The Australian readerships of Australian blogs are rising, with Crikey and LP probably doing better than most, and it's likely Australian blog readership will blossom during the coming federal election, when the mainstream media begin seriously hyping the power of blogs and the internet to impact on the outcome of the elections. It remains to be seen whether the blogstream will have an impact on the elections, but the media is going to run with this story anyway. It's now part of the election coverage cycle, as set down by the American news channels.

Mitchell gave the rest of the media its starting point today. Is the Australian political blogstream worth being listened to, or not? Mitchell did the blogstream a huge favour by claiming that, for the most part, they're not worthy of your attention. When people read such warnings, the usual response is to think 'Well, why aren't they? Why is this guy telling me not to pay attention them? Am I missing out on something?'


As a multitude of blog comments, on the various blogs linked above, point out, Mitchell allowed himself to come over as "wussy", "petty", sensitive", "sooky" and so on. It was one of the weaker editorials from Mitchell, who can usually frame his arguments with clarity and perspective. He raised an argument against the political blogstream in Australia and failed to make enough relevant points to impact negatively.

He panicked and went on the defensive, and on the attack. And he failed mightily on both fronts.

Again, why does Mitchell even care about a bunch of blogs pulling a few thousand readers a day?
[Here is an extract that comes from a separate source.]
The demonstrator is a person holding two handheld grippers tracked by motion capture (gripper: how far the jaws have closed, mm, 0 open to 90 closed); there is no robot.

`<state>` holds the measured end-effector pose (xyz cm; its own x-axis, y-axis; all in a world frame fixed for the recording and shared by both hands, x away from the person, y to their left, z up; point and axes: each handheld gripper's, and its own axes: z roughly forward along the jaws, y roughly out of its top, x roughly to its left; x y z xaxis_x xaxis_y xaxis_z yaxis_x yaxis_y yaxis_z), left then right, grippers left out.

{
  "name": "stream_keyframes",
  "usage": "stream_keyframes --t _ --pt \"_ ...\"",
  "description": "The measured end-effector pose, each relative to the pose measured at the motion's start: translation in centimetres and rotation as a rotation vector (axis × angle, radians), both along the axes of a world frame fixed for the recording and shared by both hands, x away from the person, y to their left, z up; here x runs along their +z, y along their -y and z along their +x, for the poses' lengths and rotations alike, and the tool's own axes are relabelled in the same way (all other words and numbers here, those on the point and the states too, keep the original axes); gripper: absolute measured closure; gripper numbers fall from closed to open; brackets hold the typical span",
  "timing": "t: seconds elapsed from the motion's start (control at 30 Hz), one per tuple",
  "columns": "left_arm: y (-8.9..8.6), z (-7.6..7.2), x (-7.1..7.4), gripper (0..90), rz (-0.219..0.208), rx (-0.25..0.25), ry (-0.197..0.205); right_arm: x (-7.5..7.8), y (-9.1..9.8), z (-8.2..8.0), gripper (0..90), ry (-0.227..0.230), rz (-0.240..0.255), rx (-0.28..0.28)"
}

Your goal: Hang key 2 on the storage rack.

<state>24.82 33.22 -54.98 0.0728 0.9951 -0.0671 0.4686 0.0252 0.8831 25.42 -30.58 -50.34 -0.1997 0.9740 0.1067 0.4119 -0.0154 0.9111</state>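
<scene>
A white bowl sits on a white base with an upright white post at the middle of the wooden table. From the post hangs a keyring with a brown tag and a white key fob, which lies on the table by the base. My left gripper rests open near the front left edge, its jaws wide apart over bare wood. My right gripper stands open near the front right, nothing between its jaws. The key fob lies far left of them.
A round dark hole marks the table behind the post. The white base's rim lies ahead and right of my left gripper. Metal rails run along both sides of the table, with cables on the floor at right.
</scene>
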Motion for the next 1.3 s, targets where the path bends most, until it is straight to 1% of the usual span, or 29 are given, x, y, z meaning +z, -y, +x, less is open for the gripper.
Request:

Mitchell not only showed his paranoia and his fears about how the Australian media landscape will be impacted by the political blogstream, he exposed his throat and he sparked a debate he has all but no chance of winning, and in turn, he's given some truth to the widespread belief that the editorial team of The Australian (with the except of Matt Price) simply do not like blogs. More so, they don't like the fact that Rupert Murdoch forced them to shift most of the daily editorials and opinion pieces into a blog format, from which Murdoch knows he will see increased online ad revenue. The more people who comment, the more fiery the arguments and debates under the columns get, the more ad revenue hitting the News Limited bank accounts.

In the past few months, with some of The Australian's columns and editorials ratcheting up 300 and 400+ comments, the actual opinions of the columnist tend to take a backseat to what the commenters are saying to each other. Matt Price gets involved in the ruckus below his own words more than anyone else from The Australian editorial team, and appears to enjoy the exchanges. But most of the rest don't return get involved at all, letting the commenters rock around in a free-for-all.

Digital democracy has come hard and fast to The Australian, and they don't like the fact that on an average Newspoll day more than 80% (my rough estimate) of the comments aired on the boards portray a highly opinionated, often venomous, sprawl of Australian readers who simply do not agree with the way The Australian editorial team interprets the Newspoll results, and regularly claim that the writers are spinning for Howard Corp.

It'll be interesting to watch the mainstream media and blogstream reactions to all this in the next few days.

One thing is now certain.

The Blogstream Vs The Mainstream Media wars in Australia have begun.